◆ **What is needed**
Your task is to reproduce, verbatim and without pictures, the lines from the opening of the listing through the line containing "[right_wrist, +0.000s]".
START Raw data
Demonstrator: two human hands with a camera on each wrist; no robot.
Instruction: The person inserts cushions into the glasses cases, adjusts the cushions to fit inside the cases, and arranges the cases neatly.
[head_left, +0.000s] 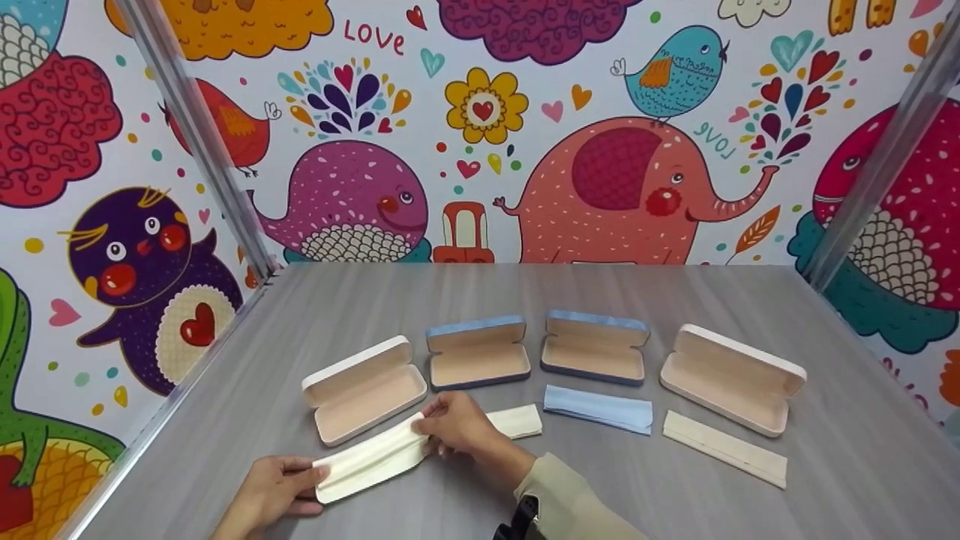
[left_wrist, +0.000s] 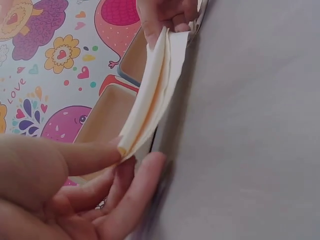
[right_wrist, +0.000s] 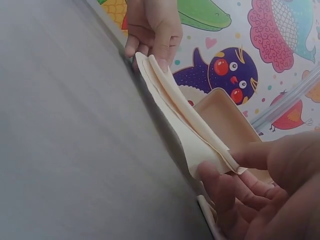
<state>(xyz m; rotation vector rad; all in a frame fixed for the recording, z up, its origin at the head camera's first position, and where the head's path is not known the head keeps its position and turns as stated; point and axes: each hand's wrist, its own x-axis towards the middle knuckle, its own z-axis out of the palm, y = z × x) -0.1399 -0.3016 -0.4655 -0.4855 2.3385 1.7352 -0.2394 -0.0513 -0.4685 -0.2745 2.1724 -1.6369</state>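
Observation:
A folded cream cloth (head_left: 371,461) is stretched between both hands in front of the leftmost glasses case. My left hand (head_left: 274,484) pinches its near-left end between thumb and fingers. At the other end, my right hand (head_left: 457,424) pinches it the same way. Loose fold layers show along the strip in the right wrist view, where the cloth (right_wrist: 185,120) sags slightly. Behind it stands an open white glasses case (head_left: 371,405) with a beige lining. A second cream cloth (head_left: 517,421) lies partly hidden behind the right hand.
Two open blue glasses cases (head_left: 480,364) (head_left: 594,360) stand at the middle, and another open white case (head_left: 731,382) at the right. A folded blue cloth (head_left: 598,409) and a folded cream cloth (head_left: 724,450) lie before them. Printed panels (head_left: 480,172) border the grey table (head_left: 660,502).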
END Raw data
◆ **Solution for this exercise**
Demonstrator: two human hands with a camera on each wrist; no robot.
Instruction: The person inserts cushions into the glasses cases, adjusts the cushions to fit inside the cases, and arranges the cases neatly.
[head_left, +0.000s] 
[left_wrist, +0.000s] 
[right_wrist, +0.000s] 

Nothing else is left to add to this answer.